Source: Deep Learning on Medium
In this detailed guide, I will explain how Deep Learning can be used in the field of Anomaly Detection. Furthermore, I will explain how to implement a Deep Neural Network Model for Anomaly Detection in TensorFlow 2.0. All source code and the corresponding dataset is, of course, available for you to download- nice 😉
Table of Content
- Anomaly Detection
- Uses Cases for Anomaly Detection Systems
- Anomaly Case Study: Financial Fraud
- How does an Autoencoder work?
- Anomaly Detection with AutoEncoder
- Fraud Detection in TensorFlow 2.0
An anomaly refers to a data instance that is significantly different from other instances in the dataset. Often times they are harmless. These can only be statistical outliers or errors in the data. But sometimes an anomaly in the data may indicate some potentially harmful events that have occurred previously.
Such an event can be financial fraud.
In this article, I will show you how to use the power of deep neural networks to identify fraudulent financial credit card transactions that can be identified as anomalies in a dataset.
2. Anomaly Detection
Unfortunately, regular feedforward neural networks are not well-suited for detecting anomalies. Because of this, I will introduce a new neural network architecture called Autoencoder.
But first, I would like to explain the term anomaly in more detail and show why anomaly detection systems play such an important role in the field of predictive analytics.
A common observation that can be made when analyzing real-world data is that some instances or observations in the dataset can make one suspicious because they differ significantly from most of the data in the dataset. These particular data instances are different in that they do not match other expected patterns or behaviors in the dataset. Such cases are commonly known as anomalies.
Please consider the following dataset that consists of 4 features.
A closer look reveals some irregularities in this dataset. The values in the second and fifth data instances are very different from those in other instances. The feature values of these two instances differ a lot from corresponding feature values of other instances.
Clearly we are observing two anomalies here. Anomalies in the data can occur for several reasons. Sometimes anomalies are errors in the data that occurred during data collection or preprocessing.
Of course, there is also a good chance that anomalies may belong to the actual data. In this case, they are nothing more than just some statistical outliers. On the other hand, anomalies can sometimes indicate a new, previously unknown underlying event that caused these anomalies in the first place.

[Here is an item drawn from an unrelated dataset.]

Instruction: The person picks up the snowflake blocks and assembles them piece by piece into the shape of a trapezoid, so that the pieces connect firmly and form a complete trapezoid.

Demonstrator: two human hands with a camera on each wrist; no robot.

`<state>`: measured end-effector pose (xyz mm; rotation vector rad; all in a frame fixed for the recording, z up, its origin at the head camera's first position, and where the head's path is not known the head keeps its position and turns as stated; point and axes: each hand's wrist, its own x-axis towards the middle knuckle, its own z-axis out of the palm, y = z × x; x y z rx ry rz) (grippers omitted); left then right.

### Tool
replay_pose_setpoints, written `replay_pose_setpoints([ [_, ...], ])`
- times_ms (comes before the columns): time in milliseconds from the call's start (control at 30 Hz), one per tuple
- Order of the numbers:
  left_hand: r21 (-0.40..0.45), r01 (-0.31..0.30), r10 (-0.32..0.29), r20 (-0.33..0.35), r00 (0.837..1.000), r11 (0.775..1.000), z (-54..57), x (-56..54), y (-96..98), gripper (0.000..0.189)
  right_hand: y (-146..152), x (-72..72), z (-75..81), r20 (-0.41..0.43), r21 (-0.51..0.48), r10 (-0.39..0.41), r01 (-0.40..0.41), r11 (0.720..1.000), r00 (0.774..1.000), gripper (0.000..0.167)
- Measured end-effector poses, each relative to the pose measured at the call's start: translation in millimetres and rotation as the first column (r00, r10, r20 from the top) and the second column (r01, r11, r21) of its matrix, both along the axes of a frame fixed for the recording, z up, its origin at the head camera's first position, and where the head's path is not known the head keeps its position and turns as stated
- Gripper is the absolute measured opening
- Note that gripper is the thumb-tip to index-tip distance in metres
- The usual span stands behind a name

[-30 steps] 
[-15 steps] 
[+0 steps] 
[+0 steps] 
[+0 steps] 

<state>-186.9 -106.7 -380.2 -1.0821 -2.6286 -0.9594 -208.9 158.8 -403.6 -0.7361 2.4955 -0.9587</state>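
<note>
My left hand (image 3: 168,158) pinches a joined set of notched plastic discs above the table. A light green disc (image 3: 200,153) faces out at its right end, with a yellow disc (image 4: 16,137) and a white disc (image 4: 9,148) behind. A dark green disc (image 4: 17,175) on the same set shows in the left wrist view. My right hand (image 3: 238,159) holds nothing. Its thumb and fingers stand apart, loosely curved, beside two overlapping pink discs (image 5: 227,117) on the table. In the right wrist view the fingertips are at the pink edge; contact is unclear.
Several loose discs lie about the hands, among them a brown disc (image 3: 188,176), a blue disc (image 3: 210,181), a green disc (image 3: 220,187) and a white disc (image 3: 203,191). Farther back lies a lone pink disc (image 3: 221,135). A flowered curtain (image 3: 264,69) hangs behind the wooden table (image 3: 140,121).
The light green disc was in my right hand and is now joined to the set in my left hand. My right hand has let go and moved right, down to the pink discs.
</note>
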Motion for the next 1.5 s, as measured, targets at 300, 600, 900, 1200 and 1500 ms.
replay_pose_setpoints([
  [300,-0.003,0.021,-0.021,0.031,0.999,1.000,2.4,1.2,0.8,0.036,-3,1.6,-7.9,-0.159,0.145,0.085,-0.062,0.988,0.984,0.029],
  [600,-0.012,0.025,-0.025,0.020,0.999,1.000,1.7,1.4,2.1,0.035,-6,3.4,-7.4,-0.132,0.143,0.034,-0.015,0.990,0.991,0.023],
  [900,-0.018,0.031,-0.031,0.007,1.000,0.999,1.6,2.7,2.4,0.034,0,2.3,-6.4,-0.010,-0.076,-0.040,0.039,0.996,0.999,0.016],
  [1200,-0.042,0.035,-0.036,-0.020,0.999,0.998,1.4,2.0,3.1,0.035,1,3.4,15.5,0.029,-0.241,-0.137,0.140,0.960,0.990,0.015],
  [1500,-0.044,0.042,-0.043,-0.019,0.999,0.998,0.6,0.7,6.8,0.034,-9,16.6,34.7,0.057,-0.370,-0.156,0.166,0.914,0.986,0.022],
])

In this case, the anomalies in the data may indicate events such as fraud, abuse or service disruption, all of which pose a danger to a business or organization. The question you may be asking yourself now is why we can see these events as anomalies in the data.
The simple answer is that fraud, abuse or service disruption are of course events that do not conform to the usual, expected behavior or processes in a business or organization. In fact, these are quite rare events.
3. Uses Cases for Anomaly Detection Systems
Let’s take a look at some particular business field where anomalies in the data may suggest a potential threat or problem.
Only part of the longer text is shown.